I was puzzled about a passage I found in Zora Hurston’s Tell My Horse, and looked around for a gloss. The passage interested me, as it takes up the idea of the extermination of a race or ethnicity – a menace much in the air in the 30s, when Hurston visited Jamaica and Haiti. And, really, this is always in the air, the radiowave patrolled air, where a majority, or a group of people having an image of themselves as rulers evolves a history of oppressing a more powerless skin color, religion, or ethnicity. Extermination is the end point of racism, its utopia, the Lebensraum where Leben is much of a sameness. After explaining that Jamaican “mixed bloods” set themselves up as much higher beings than “negroes’, and encourage valuing whiter skin over darker skin, Hurston writes:
Perhaps the Jamaican mixed bloods are logical and right, perhaps the only answer to the question of what is to become of the negro in the Western world is that he must be absorbed by the whites. Frederick Douglass thought so. If he was right, the the strategy of the American Negro is all wrong, that is, the attempt to achieve a position equal to the white population in every way but each race to maintain its separate identity. Perhaps we should strike our camps and make use of the cover of night and execute a masterly retreat under white skins.If that is what must be, then any way at all of getting more whiteness among us is a step in the right direction.
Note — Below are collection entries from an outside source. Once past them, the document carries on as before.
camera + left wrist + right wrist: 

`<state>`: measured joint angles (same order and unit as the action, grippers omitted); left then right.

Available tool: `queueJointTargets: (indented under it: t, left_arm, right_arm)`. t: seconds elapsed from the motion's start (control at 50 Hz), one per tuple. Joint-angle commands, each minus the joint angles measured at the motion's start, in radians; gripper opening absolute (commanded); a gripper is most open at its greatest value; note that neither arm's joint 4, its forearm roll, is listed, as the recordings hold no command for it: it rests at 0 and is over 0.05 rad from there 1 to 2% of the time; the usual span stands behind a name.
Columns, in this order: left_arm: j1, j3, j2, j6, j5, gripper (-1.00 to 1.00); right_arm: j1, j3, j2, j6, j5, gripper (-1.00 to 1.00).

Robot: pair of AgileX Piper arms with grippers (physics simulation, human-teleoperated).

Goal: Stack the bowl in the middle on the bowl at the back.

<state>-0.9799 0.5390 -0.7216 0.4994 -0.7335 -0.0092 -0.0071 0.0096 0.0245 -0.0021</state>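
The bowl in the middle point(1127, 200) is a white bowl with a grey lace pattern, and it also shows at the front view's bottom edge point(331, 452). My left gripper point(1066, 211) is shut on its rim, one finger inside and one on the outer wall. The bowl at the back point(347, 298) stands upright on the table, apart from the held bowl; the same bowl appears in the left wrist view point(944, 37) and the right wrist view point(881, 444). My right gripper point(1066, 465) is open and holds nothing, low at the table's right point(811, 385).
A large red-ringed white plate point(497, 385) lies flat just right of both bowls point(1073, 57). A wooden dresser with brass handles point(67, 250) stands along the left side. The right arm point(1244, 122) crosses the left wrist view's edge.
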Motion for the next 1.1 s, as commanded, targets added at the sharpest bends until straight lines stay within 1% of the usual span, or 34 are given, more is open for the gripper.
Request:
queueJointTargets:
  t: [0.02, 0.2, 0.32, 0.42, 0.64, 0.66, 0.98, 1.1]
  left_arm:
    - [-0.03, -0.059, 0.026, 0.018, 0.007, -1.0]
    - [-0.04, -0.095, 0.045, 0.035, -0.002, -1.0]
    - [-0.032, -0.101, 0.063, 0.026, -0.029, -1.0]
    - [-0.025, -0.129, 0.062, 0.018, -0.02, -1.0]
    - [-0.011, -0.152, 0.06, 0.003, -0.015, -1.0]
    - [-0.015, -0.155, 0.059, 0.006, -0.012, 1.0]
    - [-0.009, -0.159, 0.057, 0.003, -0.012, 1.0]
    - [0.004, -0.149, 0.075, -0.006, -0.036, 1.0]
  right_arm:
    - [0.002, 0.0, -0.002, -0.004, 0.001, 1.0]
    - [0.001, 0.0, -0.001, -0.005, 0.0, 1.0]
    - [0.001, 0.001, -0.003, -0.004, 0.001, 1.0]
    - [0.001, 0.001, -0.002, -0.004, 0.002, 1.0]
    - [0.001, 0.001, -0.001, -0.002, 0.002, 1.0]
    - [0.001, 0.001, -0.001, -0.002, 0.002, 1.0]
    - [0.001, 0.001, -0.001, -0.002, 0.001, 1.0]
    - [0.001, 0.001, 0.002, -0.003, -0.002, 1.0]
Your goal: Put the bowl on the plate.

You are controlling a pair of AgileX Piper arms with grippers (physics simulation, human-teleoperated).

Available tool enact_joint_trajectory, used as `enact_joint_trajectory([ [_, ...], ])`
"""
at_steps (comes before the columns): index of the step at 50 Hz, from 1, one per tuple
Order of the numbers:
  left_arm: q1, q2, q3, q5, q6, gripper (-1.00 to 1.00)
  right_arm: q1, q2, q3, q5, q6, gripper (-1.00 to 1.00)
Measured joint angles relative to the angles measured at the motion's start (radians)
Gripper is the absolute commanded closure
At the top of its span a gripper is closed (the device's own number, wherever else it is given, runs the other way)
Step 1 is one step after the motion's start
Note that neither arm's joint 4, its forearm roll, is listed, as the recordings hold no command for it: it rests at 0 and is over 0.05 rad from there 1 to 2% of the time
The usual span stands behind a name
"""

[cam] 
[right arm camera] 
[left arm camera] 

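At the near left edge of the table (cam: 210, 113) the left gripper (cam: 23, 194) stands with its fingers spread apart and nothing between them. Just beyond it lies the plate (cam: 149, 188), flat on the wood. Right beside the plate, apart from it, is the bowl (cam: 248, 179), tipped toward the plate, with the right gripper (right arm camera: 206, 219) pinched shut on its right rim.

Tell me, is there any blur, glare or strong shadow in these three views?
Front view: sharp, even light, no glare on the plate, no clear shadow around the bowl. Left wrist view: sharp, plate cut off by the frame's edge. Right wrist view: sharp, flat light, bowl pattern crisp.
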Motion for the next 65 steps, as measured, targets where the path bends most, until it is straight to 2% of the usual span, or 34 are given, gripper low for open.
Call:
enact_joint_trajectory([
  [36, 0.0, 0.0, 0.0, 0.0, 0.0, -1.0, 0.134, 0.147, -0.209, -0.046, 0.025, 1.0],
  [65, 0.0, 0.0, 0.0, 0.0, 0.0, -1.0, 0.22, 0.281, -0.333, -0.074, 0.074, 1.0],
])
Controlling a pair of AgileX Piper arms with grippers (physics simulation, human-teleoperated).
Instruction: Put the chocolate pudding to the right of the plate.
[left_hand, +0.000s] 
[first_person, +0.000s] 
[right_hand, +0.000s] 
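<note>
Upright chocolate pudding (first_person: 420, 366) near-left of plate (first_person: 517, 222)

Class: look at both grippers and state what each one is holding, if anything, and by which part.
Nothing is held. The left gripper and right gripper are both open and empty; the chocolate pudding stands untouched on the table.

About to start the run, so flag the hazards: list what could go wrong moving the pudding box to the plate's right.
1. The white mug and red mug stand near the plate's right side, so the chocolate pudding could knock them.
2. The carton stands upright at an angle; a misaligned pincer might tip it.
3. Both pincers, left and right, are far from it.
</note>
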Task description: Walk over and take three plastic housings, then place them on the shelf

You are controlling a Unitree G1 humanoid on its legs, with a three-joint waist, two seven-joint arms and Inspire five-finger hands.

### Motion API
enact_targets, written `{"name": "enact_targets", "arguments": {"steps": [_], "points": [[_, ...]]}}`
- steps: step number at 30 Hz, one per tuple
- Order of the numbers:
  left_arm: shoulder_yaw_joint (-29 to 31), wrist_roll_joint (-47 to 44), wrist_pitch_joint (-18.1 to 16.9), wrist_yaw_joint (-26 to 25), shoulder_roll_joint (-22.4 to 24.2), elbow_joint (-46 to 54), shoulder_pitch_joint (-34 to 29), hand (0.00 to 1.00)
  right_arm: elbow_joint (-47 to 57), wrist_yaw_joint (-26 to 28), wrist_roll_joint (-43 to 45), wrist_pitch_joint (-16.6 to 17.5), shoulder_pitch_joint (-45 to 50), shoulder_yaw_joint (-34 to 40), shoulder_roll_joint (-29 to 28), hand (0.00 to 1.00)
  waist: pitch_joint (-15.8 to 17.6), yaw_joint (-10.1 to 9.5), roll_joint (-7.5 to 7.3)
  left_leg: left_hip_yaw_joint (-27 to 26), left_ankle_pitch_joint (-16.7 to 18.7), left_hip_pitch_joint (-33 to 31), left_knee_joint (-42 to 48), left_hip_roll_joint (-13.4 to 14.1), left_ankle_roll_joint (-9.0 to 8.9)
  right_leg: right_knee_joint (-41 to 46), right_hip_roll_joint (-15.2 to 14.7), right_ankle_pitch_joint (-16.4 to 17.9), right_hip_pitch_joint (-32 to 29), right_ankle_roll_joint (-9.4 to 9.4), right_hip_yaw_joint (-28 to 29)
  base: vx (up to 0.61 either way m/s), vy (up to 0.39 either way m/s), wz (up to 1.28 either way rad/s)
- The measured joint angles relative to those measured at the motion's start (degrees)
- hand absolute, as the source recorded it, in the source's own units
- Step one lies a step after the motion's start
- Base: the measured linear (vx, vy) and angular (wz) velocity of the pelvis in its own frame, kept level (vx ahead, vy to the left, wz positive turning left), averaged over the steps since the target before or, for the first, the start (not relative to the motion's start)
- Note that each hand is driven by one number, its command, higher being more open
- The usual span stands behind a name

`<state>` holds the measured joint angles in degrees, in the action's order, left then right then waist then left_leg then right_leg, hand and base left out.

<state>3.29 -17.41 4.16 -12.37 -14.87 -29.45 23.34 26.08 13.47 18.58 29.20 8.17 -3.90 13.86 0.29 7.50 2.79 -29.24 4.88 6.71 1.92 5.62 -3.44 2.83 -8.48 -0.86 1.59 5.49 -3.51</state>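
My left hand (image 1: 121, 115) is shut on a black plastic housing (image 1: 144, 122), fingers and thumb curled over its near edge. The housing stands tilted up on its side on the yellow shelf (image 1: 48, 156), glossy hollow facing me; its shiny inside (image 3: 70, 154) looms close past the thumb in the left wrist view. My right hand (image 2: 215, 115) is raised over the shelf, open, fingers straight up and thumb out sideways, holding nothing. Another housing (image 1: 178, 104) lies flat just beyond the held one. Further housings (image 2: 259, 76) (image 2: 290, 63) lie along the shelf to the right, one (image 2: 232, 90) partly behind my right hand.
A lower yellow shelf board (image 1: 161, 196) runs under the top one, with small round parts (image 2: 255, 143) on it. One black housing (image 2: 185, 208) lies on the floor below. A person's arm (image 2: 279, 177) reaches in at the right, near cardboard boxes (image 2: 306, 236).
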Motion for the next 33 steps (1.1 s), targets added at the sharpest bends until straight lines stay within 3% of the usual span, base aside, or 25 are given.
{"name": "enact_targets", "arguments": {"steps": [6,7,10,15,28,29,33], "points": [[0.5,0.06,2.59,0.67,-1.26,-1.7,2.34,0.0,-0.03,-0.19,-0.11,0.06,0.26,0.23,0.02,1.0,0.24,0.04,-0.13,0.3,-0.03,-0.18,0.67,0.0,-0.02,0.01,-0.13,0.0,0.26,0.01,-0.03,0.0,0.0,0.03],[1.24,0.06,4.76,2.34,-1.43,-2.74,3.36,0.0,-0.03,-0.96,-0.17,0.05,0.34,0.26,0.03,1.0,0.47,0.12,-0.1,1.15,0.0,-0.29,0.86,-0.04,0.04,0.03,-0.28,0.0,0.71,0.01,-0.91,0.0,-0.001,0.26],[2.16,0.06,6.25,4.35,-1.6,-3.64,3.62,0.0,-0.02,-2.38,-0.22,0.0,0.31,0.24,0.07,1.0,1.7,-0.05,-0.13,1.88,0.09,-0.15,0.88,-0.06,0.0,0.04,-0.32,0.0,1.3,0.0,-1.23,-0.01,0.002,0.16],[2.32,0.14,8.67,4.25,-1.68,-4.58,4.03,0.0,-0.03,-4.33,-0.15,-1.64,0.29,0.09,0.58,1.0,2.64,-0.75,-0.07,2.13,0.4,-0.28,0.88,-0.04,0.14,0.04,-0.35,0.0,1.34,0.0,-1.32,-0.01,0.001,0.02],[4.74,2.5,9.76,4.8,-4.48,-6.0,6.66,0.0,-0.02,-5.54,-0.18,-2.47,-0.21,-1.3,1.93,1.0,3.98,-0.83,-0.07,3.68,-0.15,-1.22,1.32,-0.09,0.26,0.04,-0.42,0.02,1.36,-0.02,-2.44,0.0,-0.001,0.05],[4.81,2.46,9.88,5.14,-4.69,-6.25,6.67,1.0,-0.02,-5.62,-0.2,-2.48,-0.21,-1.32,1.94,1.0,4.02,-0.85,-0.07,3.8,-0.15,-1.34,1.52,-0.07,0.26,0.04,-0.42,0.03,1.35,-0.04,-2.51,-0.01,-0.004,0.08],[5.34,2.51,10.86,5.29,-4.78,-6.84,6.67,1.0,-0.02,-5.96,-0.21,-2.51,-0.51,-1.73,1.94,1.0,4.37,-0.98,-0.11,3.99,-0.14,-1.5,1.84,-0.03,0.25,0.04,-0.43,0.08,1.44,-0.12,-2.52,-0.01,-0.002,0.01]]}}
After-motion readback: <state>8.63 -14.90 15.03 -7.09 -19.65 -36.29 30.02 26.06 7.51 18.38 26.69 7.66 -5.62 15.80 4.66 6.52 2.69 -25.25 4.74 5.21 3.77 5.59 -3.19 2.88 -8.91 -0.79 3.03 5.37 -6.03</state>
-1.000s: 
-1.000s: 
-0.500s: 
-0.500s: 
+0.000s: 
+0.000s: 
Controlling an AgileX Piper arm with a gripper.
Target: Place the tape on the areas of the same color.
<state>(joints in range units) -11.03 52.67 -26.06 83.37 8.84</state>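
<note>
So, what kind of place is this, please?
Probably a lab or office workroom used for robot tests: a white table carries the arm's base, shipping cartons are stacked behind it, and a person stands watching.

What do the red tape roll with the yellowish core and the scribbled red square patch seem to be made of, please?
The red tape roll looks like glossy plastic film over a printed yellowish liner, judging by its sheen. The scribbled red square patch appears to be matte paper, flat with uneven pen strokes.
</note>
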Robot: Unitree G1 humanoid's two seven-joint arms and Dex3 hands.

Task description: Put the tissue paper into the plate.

I do not pretend to know what is wise and best. “
The one person I’ve read who commented on this passage assumes, with no reference to the cues in the text backing that assumption, that Hurston is just being sarcastic. And the idea of retreating under white skins is a sort of mix of Looney Tune cartoon and bible image that might, broadly, be an indicator of sarcasm. However, I take the sentence to be Hurston’s way of maintaining a certain authorial inscrutability.The deadpan presentation of an exterminationist vision without 'pretending' to know if it is wise or best is a way of making us look at that vision not as something we refuse right off, but as something that we might be complicit in.
So much for my own readerly sense-making. But what really struck me most there was the popping up of Frederick Douglass where I wouldn’t have expected him – on the white skin side of things. I went wha??? Since Douglass seems to me an emancipatory figure that I would figure Hurston would like. How did he get in here?
It took me a while to realize that this was a question that marked reading while white. For when I looked into it, I discovered that Douglass’s second marriage to a white woman had a tremendous effect on his reputation both during and after his life, especially in the African American community. Surely it is this marriage that Hurston is alluding to, since there are no passages in Douglass’s writing that urge such drastic amalgamation.
I of course could be wrong in this conclusion. Regardless, Hurston’s style here is beautifully modernist – a lightening stroke of reference, and the image of striking camp under cover of night – of darkness – that involutes infinitely a retreat that advances us literally into the arms of the White race. For sheer lines – and I read for lines – Hurston has that twenties, that almost Augustan, wit, playing the dozens Dorothy Parker style.
Of course, another reading would be that Hurston took her cues from the linguistic patterns of black folkculture. Of this, there can be no doubt – but at the same time, she wrote for Henry Mencken’s magazine, American Mercury, and she definitely bears some marks of the house style, just as Updike bears marks of the style of the New Yorker.